Using techniques that remind us of those used in early modern woodblock prints, Tomiyama created a series of serigraphs on the theme of the Karayuki, or young women who went or were sold off to work in brothels at home and abroad.

Black River IV (Fish)

Tomiyama gathers birds and fish, mythical figures and spirits from the pantheon of images she has collected on her journeys through ›Eurasia.‹ The Black River, or Amur River, takes its shape from fish and horse spirits that in turn become symbols of all living things linking heaven and earth.


Nakagaki Katsuhisa


In his younger years, Nakagaki was not a politically active artist. He found it impossible, however, to endure the offensive historical revisionism of the Shinzo Abe government in silence and created, among other works, the Round Barrow piece, to which many small pieces of paper are attached bearing political statements. Before an exhibition in the Metropolitan Art Museum in Tokyo, the curator had one of the statements removed. Thanks to the support of the Galerie Murata & Friends, Berlin, the uncensored work can be shown in the current exhibition.



Taiwan – Between Mao and Chiang Kai-Shek

Chen Ching-Yao


In his recent work, Chen Ching Yao has returned to painting. Here are two examples from the »Series of Great Leaders«. By portraying himself as Mao or Chiang-Kai-Shek, he is making fun of the dictators and at the same time demonstrating that each of us could be one of these great leaders.

Bubble Commando

The »Bubble Commando« series is a typical work by Chen Ching-Yao in cosplay style. Working with friends, the artist re-enacts in an ironic or parodistic way various well-known scenes or sequences from manga or anime, from films or old photo collections etc. In all the scenes Chen himself plays a leading role. Here, for example, officers of the Imperial Japanese Army from the colonial period are being parodied.

Bubble Commando 1

Chinese subtitle: Operation 1 commemorative group photo

Bubble Commando 2

Chinese subtitle: Lieutenant Colonel Chen and the Bubble Commando search for the enemy on the streets

Bubble Commando 3

Chinese subtitle: Private Chen with his Soap Bubble Detachment attacking the PURIKURA shop and taking souvenir photos.

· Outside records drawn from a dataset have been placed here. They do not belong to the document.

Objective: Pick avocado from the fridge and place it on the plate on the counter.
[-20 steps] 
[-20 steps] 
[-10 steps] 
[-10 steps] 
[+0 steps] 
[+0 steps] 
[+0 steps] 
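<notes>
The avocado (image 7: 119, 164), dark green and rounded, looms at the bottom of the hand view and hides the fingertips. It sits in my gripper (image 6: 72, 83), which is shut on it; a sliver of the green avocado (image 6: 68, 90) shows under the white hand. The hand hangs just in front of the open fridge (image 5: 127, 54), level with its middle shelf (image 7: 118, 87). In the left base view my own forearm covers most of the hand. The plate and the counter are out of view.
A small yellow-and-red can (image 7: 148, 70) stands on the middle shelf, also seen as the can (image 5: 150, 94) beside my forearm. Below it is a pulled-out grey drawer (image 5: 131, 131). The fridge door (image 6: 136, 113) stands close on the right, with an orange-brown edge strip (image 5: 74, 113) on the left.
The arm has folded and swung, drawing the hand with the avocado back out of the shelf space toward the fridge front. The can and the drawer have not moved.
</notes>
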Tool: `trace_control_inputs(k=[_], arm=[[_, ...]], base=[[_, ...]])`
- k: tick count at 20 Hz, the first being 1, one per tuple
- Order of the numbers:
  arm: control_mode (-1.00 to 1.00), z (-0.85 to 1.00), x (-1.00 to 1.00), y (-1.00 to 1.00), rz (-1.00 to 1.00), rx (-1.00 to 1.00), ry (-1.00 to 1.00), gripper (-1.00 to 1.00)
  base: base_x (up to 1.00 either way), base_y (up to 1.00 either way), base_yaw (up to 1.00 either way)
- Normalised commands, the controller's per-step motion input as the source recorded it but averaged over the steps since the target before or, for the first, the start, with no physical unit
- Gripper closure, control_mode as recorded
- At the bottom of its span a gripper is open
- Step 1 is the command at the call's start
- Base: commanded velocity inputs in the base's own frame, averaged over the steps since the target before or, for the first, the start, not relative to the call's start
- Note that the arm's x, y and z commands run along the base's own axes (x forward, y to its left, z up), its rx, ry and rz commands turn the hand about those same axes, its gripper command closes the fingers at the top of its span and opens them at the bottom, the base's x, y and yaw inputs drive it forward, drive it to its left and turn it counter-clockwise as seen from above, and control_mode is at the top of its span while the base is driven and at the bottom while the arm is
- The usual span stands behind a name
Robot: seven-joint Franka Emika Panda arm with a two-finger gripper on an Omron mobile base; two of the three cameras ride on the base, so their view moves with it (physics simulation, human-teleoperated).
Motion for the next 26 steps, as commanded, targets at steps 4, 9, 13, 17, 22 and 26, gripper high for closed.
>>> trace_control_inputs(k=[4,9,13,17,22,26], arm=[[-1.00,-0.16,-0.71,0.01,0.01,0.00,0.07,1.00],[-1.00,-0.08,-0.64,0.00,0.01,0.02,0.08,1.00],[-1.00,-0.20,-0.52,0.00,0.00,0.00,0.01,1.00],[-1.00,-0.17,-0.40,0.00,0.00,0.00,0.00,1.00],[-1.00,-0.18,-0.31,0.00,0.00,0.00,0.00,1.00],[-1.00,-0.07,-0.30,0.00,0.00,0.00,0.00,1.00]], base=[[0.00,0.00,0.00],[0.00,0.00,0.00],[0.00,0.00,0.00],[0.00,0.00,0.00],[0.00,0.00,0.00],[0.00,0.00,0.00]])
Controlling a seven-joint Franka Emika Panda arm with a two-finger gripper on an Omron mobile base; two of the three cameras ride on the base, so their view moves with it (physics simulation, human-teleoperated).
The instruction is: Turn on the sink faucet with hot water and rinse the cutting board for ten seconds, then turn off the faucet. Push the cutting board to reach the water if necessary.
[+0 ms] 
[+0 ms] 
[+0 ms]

International Radio Gymnastics

There are only three countries in the world where you will find calisthenics broadcasts on the radio. The three countries are Japan, Korea and Taiwan. Everyone will remember the days when he or she was in elementary school. You couldn’t stop yourself doing the moves with your hands and legs when you heard a specific tune. Thanks to prolonged practice, the series of movements had become part of your memory. In other words, anyone who grew up here was educated within a national collectivism, which was deliberately implanted in the subconscious. This is above all a colonial inheritance: Japan introduced such gymnastics in its colonies so as to discipline the colonized along Japanese lines.